EXERCISE:
From the material below, copy out each line with the word "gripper" in it.

EXCERPTED RECORDS:

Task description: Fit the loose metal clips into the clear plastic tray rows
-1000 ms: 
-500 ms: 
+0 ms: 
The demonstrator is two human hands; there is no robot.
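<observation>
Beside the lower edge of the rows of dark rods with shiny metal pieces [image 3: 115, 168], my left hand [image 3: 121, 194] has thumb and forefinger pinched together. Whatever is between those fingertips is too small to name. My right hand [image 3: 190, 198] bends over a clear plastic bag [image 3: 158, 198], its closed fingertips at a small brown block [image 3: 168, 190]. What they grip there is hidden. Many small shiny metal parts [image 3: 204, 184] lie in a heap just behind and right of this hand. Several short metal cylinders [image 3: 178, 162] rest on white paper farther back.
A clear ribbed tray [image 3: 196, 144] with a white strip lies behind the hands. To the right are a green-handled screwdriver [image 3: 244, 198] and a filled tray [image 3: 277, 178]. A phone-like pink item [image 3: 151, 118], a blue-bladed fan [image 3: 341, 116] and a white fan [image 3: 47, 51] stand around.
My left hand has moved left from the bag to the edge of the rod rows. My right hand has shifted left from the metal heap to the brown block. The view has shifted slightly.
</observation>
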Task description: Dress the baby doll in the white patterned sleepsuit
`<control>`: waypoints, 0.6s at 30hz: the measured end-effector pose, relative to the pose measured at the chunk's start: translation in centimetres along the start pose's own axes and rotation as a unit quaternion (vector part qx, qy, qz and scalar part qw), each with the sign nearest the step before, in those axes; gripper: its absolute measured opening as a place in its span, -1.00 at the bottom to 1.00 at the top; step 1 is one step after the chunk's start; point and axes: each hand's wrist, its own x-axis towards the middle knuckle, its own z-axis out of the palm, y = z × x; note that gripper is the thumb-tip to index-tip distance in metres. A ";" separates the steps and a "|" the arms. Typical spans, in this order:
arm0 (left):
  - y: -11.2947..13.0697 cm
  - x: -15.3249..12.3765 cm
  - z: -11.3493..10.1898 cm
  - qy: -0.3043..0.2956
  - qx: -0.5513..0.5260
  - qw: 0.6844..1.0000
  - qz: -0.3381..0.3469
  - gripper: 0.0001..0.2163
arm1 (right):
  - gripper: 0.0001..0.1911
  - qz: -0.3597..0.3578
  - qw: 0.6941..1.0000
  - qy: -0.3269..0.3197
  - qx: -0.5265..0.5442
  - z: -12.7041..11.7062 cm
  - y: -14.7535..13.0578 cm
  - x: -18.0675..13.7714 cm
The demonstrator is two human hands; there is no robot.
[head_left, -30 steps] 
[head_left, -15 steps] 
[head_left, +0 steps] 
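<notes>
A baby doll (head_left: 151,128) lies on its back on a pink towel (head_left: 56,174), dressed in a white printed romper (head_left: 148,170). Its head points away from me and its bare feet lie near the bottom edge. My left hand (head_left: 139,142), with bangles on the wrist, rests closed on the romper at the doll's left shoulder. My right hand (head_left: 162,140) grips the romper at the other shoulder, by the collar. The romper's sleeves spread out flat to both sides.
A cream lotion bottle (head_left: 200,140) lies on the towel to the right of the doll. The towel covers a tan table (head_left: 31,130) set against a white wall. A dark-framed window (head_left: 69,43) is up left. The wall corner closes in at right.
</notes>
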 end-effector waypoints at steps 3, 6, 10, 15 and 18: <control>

THE COMPLETED TASK:
`<control>`: waypoints, 0.6s at 30hz: the measured end-effector pose, relative to the pose measured at the chunk's start: translation in centimetres along the start pose's own axes and rotation as a unit quaternion (vector part qx, qy, qz and scalar part qw), each with the sign nearest the step before, in those axes; gripper: its absolute measured opening as a place in its span, -1.00 at the bottom to 1.00 at the top; step 1 is one step after the chunk's start; point and axes: each hand's wrist, its own x-axis towards the middle knuckle, its own z-axis out of the palm, y = z × x; note that gripper is the thumb-tip to index-tip distance in metres. A ";" separates the steps and a "|" the arms. Typical spans, in this order:
  - gripper: 0.0001..0.2163
  - gripper: 0.0001..0.1911

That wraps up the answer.